Because we are addressing the “clearly established rights” prong of Saucier, as permitted by Pearson, we hold that the Governor's ability to “cause” Plaintiffs' terminations in a Fourteenth Amendment liberty interest context was not clearly established in this circuit at the time of the Releases. Accordingly, for this additional reason, we hold that the parameters of Plaintiffs' rights as alleged were not clearly established at the time of the alleged violation and that Governor Kulongoski should be granted qualified immunity.

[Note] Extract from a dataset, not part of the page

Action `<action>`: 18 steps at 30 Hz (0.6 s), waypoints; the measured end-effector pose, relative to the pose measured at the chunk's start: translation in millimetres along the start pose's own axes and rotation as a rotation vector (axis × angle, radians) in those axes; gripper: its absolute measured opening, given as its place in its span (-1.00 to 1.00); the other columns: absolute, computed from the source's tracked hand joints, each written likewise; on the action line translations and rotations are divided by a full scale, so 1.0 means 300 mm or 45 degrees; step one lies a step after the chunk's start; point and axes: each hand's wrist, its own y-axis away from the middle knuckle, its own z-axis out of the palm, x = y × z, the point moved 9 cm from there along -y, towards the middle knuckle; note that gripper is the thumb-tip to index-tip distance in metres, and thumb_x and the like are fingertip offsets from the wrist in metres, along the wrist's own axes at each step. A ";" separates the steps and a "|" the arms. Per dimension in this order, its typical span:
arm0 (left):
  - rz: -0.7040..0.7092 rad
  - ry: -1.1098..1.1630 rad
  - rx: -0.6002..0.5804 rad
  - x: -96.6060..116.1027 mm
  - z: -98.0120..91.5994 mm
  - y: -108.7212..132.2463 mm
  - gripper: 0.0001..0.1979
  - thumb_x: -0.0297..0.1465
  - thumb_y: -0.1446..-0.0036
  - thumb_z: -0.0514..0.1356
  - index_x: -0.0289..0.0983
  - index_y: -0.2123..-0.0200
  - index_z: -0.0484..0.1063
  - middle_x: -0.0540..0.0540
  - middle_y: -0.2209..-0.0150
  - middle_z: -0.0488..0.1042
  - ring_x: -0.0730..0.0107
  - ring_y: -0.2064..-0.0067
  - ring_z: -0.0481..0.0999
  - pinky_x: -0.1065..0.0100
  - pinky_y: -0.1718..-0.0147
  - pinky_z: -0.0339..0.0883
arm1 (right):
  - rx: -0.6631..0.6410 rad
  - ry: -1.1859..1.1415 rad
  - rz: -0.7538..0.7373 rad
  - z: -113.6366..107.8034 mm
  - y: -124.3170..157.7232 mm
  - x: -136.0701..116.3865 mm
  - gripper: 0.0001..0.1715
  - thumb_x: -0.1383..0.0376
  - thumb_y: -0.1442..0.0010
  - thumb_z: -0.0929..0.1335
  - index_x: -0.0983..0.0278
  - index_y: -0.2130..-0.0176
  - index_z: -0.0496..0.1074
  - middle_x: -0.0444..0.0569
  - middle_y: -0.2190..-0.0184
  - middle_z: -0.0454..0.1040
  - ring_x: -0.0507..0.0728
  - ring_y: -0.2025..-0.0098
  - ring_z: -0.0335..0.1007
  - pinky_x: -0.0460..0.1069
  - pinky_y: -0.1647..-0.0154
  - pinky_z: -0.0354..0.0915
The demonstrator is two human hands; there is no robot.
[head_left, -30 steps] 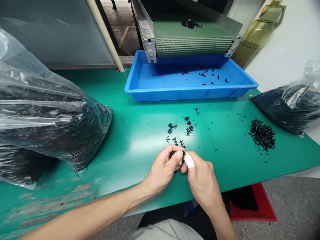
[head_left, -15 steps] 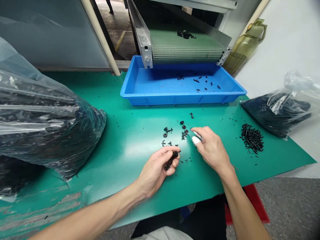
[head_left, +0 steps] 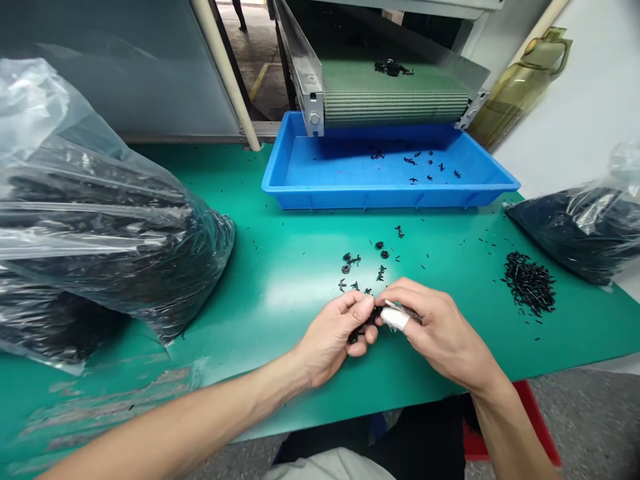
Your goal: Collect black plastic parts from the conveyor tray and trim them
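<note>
My left hand (head_left: 336,333) is curled around several small black plastic parts (head_left: 361,327), thumb and fingers pinched. My right hand (head_left: 436,327), its thumb wrapped in white tape, pinches a small black part against the left hand's fingertips and also grips a thin metal tool. Both hands meet just above the green table (head_left: 280,267). Several loose black parts (head_left: 367,263) lie on the mat just beyond the hands.
A blue tray (head_left: 390,197) with a few black parts sits under a green conveyor belt (head_left: 395,93). A big clear bag of black parts (head_left: 100,227) fills the left. At right lie a pile of black pins (head_left: 529,283) and another bag (head_left: 580,230).
My right hand reached out to the loose parts on the mat, then came back to meet my left hand. The left hand stayed closed on its parts.
</note>
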 end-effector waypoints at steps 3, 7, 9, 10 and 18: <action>0.007 -0.009 -0.017 -0.005 -0.003 -0.004 -0.71 -0.28 -0.04 0.36 -0.30 0.38 0.32 0.00 0.48 0.38 0.63 0.51 0.30 0.59 0.66 -0.08 | 0.061 0.014 0.097 0.002 0.015 0.009 -0.76 0.42 -0.22 0.23 0.20 0.23 0.45 -0.15 0.33 0.48 0.02 0.39 0.34 -0.10 0.42 0.20; 0.025 -0.028 -0.006 -0.001 -0.007 -0.002 -0.75 -0.35 -0.07 0.34 -0.33 0.20 0.42 -0.06 0.40 0.43 0.59 0.44 0.35 0.58 0.61 0.05 | 0.168 0.138 0.128 -0.014 0.048 0.030 -0.67 0.45 -0.23 0.19 0.20 0.11 0.42 -0.11 0.26 0.47 0.02 0.35 0.36 -0.10 0.37 0.25; 0.036 -0.028 0.003 0.001 -0.010 0.000 -0.75 -0.36 -0.10 0.32 -0.37 0.19 0.45 -0.10 0.36 0.45 0.59 0.42 0.36 0.58 0.58 0.10 | 0.167 0.234 0.083 -0.003 0.075 0.024 -0.57 0.48 -0.23 0.14 0.22 0.01 0.38 -0.03 0.14 0.44 0.05 0.21 0.39 -0.07 0.24 0.30; 0.042 -0.023 0.011 0.001 -0.012 0.000 -0.76 -0.37 -0.10 0.31 -0.38 0.20 0.46 -0.11 0.35 0.46 0.60 0.42 0.36 0.58 0.56 0.11 | 0.164 0.296 0.082 0.005 0.090 0.024 -0.53 0.48 -0.23 0.13 0.23 -0.05 0.35 -0.01 0.11 0.42 0.07 0.20 0.39 -0.06 0.23 0.31; 0.062 -0.013 0.037 -0.009 -0.027 -0.002 -0.81 -0.40 -0.11 0.31 -0.35 0.26 0.41 -0.07 0.43 0.49 0.66 0.53 0.31 0.57 0.51 0.16 | 0.328 0.595 0.028 0.061 0.153 -0.016 -0.66 0.44 -0.32 0.11 0.31 0.05 0.36 -0.01 0.32 0.47 0.12 0.34 0.39 -0.01 0.38 0.27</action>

Although cases need not be “fundamentally similar” in order to put an official on notice that his conduct violates established law, Hope v. Pelzer, 536 U.S. 730, 741, 122 S.Ct. 2508, 153 L.Ed.2d 666 (2002), if the parameters of the right are not clearly established by case law, the official is entitled to qualified immunity. See Hunter, 502 U.S. at 229, 112 S.Ct. 534 (qualified immunity affords government officials the benefit of the doubt in close calls, since “officials should not err always on the side of caution” because they fear being sued); see also Hill v. Borough of Kutztown, 455 F.3d 225, 244 (3d Cir.2006) (holding that government officials should have been granted qualified immunity even when the court determined that they had violated the plaintiff's constitutional right to a name-clearing hearing, as the law was not sufficiently clear on the parameters of the right at the time).
Here, it cannot be said that a reasonable person in Governor Kulongoski's position would have known that he was violating Plaintiffs' Fourteenth Amendment due process rights under the circumstances of this case. Even if we assume, arguendo that the statements in the Releases were stigmatizing to Plaintiffs, it was not then established whether the stigmatizing statements satisfied the “temporal nexus” requirement of Campanelli, nor that the Governor could be found to have “caused” Plaintiffs' terminations. Accordingly, we reverse the district court's denial of summary judgment to Governor Kulongoski.
REVERSED and REMANDED with instructions to enter judgment in favor of Governor Kulongoski.
1. Under SAIF's severance policy, SAIF can deny severance pay to an employee “terminated for misconduct.”
2. Rocklin and SAIF are not parties to this appeal.